两条沟的四周,有两排弧形的‘外圈’,负责警戒的人员,就在这‘外环’中进行休息,有连值班员负责安排夜哨,连部位于部队的正中心,有战士把这里的一块大土层给掏空了,‘连指’也就完全地“进入地下”了,这种休息状态,是连长张文治独创,只要他的部队进行休息,就有负责挖工事人员进行挖掘,挖的多了,自然就越发的规整起来,这‘连指’里头还算是舒服,风吹不着,雨滴不进的。
“行啊,张连长,你这待遇比一号还牛b,看来我得和你多多学习学习,这东西有草图没有?”谢参谋还是头一回看到这样行军的,他从心底里佩服起了张文治。
“图倒没有,改明天我有空给你画一张,你带回去,来吧,领导,里面请。”
谢参谋也不客气,他有晚上吃‘夜宵’的好习惯,也不知在哪里整来了一罐午餐肉,他打开之后,让都没让张文治,自已吃了起来,吃到一半的时候,他停了下来。

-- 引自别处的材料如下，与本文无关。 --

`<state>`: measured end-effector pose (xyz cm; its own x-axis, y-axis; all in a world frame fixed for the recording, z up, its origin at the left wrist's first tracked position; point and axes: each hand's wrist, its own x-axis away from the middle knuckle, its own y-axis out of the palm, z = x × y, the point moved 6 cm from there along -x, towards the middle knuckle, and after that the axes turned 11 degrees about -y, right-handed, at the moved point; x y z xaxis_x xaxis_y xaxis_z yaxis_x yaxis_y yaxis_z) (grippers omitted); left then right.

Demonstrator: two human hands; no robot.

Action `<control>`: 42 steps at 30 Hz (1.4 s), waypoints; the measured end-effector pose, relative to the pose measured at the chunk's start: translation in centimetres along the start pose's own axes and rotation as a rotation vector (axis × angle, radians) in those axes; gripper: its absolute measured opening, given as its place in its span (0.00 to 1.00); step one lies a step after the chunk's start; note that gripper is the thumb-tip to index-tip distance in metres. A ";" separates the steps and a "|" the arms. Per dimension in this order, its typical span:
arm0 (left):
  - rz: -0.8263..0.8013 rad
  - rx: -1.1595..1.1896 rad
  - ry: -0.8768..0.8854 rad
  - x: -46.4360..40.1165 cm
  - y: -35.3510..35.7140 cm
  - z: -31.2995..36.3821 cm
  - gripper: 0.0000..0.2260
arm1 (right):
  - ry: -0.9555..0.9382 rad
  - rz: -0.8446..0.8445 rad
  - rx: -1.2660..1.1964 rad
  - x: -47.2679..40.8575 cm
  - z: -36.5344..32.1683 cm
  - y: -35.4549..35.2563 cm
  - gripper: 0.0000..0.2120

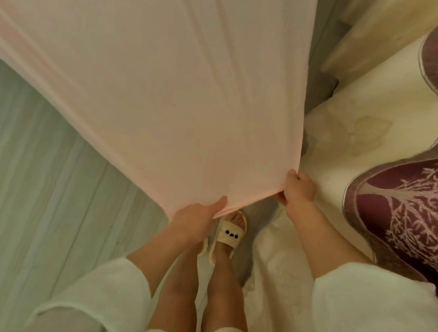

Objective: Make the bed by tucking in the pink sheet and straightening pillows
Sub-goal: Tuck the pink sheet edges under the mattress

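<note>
Floorboards (24, 162) below; pink sheet (141, 66) stretched away lengthwise.

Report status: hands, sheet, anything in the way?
Left hand and right hand both grip the pink sheet edge. Sheet pulled taut, untucked. Curtain crowds the right.

Both arms stretched forward and down, loose white sleeves pushed back to mid-forearm. Left hand (197, 217) at the near edge of the pink sheet (141, 66), thumb laid flat on top of the cloth, other fingers tucked beneath and out of sight, pinching the hem. Right hand (299, 189) farther forward at the sheet's right corner, knuckles up, fingers curled tight round the bunched edge, wrist bent slightly inward. Bare legs straight below the sheet's near edge, feet in pale slippers (229, 233), close together between the two forearms.
</note>
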<state>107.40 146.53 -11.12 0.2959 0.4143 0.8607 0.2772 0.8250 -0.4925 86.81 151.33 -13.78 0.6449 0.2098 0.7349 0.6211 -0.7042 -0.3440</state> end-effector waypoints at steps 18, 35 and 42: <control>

“看我饿的,忘了问你了,张连长,你饿不?你也吃点?”
“哦,我不太饿,一会有人给我送吃的。”
谢参谋见张文治和自已客气,他没有放在心上,紧接着大口吃起后半罐午餐肉来。
“让让,都给我让让,小心烫。”一阵吆喝声,司务长带着炊事班长走了进来。
“连长,您的汤放在哪里?”
“放这边上吧。”张文治指了指汽灯下的“泥桌”。
“乖乖,有你的呀,敢情你还有这待遇呢呀?”谢参谋让这肉汤给吸引住了,他放下了快要吃完的午餐肉,来到了泥桌旁。
“给谢参谋也打上这么一碗。”
‘好累。’得到命令后,炊事班长快速离开了。
“看这事整的,看这事整的,太不好意思了,太不好意思了。”谢参谋露出了虚伪的表情出来。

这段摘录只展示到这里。